**BRIEF:** Your task is to copy every line below that contains the word "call".

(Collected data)
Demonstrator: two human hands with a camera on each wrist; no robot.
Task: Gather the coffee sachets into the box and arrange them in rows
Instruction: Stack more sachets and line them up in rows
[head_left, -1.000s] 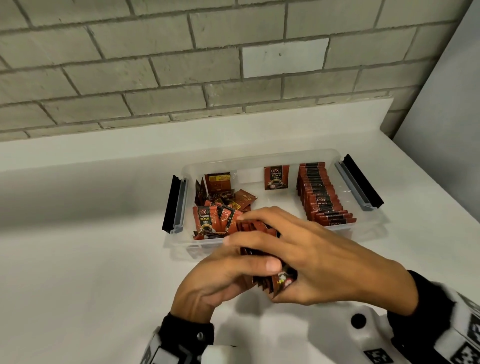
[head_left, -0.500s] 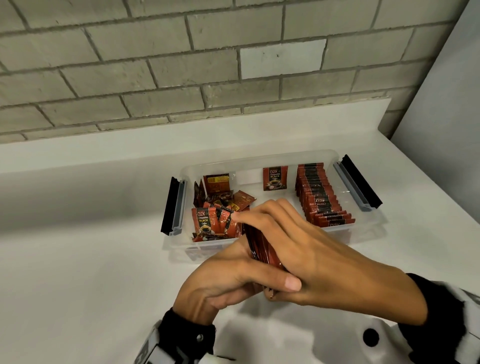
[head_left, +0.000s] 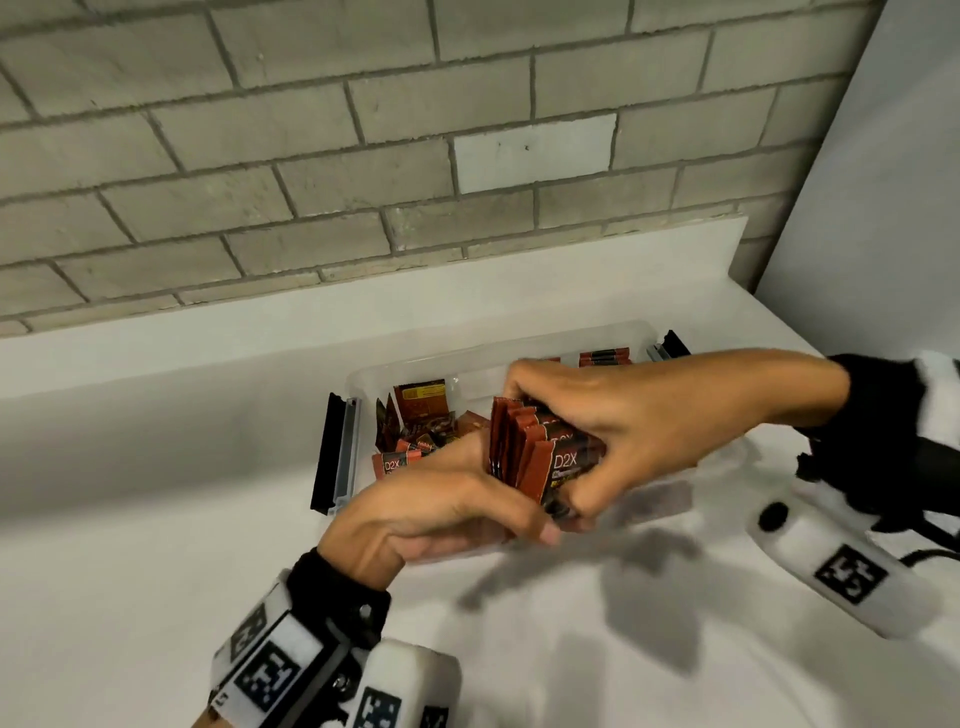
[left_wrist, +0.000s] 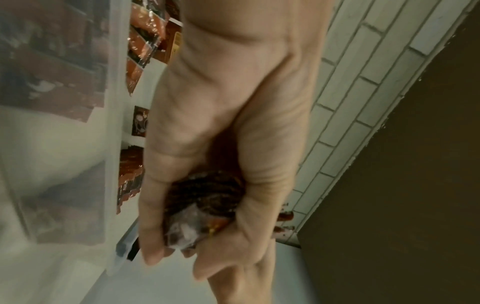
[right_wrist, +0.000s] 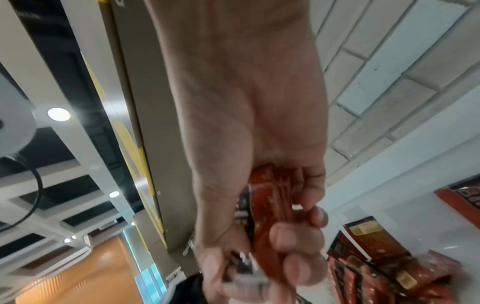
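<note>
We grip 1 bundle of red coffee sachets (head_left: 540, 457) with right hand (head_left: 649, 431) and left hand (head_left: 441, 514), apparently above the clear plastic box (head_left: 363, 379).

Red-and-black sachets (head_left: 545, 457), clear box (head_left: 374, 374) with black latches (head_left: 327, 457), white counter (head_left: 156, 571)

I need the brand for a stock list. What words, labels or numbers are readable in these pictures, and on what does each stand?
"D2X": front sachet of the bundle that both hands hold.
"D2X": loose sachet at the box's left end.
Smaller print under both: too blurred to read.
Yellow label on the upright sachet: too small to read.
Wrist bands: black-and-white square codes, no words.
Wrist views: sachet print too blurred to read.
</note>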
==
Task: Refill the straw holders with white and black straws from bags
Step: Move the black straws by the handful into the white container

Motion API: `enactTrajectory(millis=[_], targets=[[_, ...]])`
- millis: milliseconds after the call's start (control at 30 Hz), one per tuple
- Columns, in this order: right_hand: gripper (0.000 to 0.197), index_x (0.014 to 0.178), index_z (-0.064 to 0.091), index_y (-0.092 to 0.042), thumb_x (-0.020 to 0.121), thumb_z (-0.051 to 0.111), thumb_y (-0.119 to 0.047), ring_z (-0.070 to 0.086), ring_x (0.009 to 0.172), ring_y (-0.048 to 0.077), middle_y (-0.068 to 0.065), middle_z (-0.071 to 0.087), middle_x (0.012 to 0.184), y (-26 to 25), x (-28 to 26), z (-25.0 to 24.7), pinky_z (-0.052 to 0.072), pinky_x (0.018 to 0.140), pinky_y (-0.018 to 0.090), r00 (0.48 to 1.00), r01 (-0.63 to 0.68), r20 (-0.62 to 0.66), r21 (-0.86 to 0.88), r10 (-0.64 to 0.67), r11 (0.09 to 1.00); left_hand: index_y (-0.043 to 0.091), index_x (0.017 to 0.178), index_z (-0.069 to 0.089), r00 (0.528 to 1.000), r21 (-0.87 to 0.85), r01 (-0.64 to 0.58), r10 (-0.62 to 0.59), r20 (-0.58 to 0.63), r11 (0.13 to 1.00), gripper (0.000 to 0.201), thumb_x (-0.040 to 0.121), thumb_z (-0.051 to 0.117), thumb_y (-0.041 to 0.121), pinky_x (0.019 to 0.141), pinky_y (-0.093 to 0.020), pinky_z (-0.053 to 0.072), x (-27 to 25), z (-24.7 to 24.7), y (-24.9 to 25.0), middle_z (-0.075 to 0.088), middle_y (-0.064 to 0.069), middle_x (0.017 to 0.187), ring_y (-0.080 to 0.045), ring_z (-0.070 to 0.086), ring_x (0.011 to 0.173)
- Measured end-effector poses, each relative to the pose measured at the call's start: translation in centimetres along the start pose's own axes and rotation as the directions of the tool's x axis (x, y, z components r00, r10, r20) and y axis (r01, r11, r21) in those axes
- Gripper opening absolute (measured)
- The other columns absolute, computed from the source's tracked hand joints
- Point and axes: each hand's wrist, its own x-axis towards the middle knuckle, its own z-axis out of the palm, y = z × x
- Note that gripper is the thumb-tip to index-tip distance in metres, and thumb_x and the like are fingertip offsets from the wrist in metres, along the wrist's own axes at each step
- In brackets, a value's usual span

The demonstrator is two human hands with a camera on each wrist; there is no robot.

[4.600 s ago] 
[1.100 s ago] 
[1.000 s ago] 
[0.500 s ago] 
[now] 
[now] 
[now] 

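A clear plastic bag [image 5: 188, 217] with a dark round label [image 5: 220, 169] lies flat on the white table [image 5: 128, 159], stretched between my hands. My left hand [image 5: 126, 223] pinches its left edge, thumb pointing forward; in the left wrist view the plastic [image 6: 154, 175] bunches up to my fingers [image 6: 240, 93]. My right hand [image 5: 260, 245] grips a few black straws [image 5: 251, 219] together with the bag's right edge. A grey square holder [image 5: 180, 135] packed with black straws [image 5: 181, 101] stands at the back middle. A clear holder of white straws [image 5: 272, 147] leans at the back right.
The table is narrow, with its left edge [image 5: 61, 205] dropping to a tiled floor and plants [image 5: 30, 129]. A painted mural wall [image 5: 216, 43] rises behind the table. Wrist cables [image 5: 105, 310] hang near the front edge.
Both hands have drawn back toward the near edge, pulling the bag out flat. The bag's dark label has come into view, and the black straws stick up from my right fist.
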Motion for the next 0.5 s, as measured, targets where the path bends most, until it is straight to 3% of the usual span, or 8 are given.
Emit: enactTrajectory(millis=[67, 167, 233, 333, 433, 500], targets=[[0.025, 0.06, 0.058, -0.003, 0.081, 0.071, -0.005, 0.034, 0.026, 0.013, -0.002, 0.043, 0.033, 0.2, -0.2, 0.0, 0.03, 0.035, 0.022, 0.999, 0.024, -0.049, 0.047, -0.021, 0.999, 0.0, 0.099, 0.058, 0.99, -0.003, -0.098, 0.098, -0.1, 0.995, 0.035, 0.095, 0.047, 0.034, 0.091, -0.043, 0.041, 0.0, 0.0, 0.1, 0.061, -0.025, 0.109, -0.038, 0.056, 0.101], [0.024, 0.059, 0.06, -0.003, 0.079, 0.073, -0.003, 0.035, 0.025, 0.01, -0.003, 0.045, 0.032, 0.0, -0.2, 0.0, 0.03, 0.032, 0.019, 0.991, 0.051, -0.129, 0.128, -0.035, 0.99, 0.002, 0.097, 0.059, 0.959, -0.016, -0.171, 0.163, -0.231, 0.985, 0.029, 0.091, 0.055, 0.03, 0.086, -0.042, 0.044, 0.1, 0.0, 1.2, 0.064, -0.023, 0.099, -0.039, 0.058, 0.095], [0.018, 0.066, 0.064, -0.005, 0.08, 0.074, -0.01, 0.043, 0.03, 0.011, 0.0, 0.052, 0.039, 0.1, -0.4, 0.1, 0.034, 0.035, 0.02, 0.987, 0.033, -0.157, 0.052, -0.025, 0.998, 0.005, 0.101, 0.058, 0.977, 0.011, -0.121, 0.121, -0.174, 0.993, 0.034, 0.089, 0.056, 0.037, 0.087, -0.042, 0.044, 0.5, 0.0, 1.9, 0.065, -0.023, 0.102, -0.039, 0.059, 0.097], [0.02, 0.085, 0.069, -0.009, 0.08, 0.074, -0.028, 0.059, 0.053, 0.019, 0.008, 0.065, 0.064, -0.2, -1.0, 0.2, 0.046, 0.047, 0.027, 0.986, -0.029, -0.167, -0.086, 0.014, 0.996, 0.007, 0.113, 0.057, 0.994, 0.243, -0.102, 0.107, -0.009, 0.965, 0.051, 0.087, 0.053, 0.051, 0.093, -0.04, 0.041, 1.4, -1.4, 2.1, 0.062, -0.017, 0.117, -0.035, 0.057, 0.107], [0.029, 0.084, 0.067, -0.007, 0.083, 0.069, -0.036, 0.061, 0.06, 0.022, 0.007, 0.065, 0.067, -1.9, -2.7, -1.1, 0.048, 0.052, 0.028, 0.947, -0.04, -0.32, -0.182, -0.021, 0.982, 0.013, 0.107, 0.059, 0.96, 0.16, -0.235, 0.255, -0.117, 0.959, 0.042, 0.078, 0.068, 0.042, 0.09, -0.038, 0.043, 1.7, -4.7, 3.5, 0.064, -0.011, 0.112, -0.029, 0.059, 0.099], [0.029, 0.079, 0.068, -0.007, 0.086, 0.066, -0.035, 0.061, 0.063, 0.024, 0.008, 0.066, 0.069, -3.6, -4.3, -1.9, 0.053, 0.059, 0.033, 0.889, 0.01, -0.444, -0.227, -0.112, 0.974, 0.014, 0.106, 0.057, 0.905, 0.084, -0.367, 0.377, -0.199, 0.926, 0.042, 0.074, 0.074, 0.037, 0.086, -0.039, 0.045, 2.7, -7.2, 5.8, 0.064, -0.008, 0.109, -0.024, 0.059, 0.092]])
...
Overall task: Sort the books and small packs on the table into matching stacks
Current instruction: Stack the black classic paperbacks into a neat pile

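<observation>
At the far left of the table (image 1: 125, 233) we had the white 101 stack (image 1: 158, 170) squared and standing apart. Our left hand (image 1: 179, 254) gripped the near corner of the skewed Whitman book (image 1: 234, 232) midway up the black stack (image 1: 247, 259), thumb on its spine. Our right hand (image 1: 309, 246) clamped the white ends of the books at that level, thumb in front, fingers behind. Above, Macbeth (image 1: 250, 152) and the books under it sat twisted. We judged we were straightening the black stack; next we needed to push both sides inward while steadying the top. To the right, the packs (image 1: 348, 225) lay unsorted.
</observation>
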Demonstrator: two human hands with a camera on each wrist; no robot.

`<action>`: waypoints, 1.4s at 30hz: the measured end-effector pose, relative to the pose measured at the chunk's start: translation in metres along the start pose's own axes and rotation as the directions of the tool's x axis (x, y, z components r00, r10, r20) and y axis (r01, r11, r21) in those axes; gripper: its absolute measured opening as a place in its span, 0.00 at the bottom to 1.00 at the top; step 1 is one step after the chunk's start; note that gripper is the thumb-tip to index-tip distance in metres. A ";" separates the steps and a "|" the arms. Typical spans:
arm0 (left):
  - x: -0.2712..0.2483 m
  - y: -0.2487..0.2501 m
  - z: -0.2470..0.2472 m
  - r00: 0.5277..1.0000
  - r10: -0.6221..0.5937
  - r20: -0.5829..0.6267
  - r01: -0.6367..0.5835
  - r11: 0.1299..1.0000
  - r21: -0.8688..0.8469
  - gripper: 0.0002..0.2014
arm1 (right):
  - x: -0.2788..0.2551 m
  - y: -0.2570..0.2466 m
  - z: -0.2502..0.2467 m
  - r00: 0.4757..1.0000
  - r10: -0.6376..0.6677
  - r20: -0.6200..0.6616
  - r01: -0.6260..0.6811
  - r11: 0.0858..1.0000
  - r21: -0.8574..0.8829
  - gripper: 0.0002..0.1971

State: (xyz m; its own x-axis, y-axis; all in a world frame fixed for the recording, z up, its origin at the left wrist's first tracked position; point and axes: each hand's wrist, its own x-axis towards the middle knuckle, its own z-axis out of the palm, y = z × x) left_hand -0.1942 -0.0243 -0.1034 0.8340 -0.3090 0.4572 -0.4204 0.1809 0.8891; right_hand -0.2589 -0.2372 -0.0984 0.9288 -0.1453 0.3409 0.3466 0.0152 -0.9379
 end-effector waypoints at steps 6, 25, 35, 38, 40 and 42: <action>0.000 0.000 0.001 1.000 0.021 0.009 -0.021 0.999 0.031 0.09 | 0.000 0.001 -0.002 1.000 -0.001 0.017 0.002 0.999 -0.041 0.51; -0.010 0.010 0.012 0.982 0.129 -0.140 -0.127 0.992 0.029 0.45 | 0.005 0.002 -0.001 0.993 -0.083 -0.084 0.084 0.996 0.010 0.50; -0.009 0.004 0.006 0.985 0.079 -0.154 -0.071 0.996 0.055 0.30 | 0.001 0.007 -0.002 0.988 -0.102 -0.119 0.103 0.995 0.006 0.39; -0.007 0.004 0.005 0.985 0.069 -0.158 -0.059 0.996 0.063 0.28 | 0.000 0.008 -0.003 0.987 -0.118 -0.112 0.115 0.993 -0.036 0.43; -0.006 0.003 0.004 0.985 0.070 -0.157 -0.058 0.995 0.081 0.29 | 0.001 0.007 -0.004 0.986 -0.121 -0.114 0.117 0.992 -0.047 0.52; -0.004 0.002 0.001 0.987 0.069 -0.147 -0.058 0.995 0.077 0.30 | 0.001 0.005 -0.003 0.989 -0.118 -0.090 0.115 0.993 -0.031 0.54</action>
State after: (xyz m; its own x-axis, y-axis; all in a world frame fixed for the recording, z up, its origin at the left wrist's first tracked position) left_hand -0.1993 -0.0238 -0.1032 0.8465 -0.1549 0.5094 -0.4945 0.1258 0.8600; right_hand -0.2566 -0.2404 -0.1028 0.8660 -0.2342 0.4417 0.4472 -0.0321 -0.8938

**ANSWER TO THIS PROBLEM:**
- millis: milliseconds after the call's start (control at 30 Hz), one per tuple
- Measured end-effector poses, each relative to the pose measured at the call's start: translation in centimetres along the start pose's own axes and rotation as the directions of the tool's x axis (x, y, z components r00, r10, r20) and y axis (r01, r11, r21) in those axes

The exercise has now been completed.